> _Prompt_
Within the lines below, find those that hold the string "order" and copy each one.

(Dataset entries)
========================================
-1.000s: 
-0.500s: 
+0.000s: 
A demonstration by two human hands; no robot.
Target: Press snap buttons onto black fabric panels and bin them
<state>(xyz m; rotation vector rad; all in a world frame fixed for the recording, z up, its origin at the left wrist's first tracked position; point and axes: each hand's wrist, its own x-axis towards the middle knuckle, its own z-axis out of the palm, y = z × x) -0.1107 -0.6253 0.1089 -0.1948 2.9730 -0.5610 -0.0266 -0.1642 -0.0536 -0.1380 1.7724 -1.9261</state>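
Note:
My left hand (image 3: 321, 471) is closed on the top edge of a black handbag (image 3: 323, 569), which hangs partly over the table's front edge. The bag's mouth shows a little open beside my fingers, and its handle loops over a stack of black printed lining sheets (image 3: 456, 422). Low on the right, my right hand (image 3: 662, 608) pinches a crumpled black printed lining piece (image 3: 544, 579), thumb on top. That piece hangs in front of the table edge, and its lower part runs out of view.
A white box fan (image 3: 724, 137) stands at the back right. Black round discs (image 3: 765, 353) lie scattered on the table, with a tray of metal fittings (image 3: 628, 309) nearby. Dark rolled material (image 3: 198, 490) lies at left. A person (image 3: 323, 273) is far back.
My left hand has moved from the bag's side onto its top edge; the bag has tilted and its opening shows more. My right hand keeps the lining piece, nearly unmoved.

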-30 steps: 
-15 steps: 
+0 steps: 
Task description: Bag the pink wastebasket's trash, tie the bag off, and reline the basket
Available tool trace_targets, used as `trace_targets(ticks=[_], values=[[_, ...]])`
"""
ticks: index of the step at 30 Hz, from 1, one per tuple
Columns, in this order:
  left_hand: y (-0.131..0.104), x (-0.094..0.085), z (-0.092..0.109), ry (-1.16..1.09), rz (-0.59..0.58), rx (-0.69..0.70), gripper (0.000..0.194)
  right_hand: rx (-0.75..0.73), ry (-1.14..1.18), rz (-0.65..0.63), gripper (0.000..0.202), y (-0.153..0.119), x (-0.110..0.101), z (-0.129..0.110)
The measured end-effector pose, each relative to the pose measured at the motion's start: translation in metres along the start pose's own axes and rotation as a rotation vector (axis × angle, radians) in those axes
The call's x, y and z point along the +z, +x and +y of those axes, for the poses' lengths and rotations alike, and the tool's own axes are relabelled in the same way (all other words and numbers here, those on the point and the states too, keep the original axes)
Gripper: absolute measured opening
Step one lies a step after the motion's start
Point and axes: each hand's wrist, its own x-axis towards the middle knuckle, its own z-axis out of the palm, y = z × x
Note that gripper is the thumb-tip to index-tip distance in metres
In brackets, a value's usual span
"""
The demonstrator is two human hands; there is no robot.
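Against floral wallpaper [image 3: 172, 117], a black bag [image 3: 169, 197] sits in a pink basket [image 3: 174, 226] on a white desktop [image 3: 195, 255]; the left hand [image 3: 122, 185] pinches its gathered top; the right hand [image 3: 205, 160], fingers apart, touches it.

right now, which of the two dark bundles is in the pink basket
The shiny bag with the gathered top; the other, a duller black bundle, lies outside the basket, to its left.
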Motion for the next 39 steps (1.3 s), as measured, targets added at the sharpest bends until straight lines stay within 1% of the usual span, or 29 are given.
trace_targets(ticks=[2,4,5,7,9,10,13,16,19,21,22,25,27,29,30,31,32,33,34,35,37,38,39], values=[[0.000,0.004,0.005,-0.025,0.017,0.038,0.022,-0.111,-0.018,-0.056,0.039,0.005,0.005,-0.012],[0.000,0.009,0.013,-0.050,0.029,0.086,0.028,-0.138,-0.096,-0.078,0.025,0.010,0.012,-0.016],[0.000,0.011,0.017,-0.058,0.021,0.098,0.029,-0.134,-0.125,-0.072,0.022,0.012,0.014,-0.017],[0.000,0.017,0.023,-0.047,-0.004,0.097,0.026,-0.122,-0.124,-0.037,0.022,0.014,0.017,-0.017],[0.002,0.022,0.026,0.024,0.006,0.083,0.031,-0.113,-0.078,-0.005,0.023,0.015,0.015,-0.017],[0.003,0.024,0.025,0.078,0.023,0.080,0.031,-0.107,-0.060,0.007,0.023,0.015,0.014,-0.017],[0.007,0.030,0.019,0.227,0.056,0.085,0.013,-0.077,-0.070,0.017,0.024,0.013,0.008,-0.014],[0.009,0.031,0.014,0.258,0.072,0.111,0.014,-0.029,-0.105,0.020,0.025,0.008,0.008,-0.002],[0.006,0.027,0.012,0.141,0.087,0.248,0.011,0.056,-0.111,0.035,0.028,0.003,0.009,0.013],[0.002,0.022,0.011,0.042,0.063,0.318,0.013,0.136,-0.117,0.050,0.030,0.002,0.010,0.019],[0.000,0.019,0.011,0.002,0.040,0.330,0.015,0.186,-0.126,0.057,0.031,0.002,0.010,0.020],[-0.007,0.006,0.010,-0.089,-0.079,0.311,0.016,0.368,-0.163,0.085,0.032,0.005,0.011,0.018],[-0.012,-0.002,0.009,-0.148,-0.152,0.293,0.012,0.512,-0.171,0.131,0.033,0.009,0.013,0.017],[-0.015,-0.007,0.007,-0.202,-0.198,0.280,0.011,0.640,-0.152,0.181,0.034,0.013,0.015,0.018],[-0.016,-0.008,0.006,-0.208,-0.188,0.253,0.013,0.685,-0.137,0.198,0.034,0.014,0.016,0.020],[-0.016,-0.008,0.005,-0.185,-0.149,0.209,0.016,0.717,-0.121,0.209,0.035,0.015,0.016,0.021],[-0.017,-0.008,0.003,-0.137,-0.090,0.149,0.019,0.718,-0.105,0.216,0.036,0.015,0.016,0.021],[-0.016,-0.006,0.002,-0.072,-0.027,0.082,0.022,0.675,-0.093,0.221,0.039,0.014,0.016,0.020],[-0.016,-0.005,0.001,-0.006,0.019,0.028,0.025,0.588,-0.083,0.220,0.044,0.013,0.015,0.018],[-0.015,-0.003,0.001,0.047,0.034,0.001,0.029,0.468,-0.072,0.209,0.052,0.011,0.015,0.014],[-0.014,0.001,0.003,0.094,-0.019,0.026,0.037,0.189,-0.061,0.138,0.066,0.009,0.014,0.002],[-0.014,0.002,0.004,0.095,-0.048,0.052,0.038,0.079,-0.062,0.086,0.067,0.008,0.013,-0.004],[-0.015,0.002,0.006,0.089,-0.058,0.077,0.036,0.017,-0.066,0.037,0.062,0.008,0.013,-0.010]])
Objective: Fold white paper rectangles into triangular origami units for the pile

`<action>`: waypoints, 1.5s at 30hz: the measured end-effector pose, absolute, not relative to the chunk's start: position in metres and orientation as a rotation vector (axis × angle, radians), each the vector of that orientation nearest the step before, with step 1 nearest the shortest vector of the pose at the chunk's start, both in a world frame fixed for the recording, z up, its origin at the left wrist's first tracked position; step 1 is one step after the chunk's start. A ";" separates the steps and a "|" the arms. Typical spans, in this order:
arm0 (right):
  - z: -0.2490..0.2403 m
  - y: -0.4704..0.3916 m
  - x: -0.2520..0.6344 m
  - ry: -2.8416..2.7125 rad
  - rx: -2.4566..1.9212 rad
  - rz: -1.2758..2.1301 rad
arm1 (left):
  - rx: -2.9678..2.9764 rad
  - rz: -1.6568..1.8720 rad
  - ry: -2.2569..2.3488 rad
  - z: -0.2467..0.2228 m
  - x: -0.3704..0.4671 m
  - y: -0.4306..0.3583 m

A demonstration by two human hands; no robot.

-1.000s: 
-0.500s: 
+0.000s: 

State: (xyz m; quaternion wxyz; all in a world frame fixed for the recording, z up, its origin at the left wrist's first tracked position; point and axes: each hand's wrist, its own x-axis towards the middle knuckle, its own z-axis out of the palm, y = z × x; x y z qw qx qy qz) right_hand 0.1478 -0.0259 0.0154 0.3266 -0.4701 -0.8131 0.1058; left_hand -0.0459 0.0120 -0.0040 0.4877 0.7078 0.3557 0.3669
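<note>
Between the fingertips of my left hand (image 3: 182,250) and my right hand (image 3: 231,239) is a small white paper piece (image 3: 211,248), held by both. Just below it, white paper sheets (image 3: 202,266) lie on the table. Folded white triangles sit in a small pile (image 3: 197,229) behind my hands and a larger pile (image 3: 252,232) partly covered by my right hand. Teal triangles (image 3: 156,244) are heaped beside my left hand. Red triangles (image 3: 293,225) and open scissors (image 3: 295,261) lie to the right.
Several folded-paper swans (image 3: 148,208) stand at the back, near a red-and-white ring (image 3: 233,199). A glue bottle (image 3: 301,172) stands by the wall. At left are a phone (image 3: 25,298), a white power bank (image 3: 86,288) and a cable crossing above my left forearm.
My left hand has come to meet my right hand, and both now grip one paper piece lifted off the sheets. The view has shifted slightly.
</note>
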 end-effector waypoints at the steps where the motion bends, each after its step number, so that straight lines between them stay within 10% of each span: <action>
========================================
> _Response_
Columns, in this order:
`<action>`: waypoints, 1.5s at 30hz: the measured end-effector pose, absolute, not relative to the chunk's start: position in metres and orientation as a rotation vector (axis × angle, radians), each the vector of that orientation nearest the step before, with step 1 nearest the shortest vector of the pose at the chunk's start, both in a world frame fixed for the recording, z up, its origin at the left wrist's first tracked position; step 1 is one step after the chunk's start. A ";" separates the steps and a "|" the arms. Typical spans, in this order:

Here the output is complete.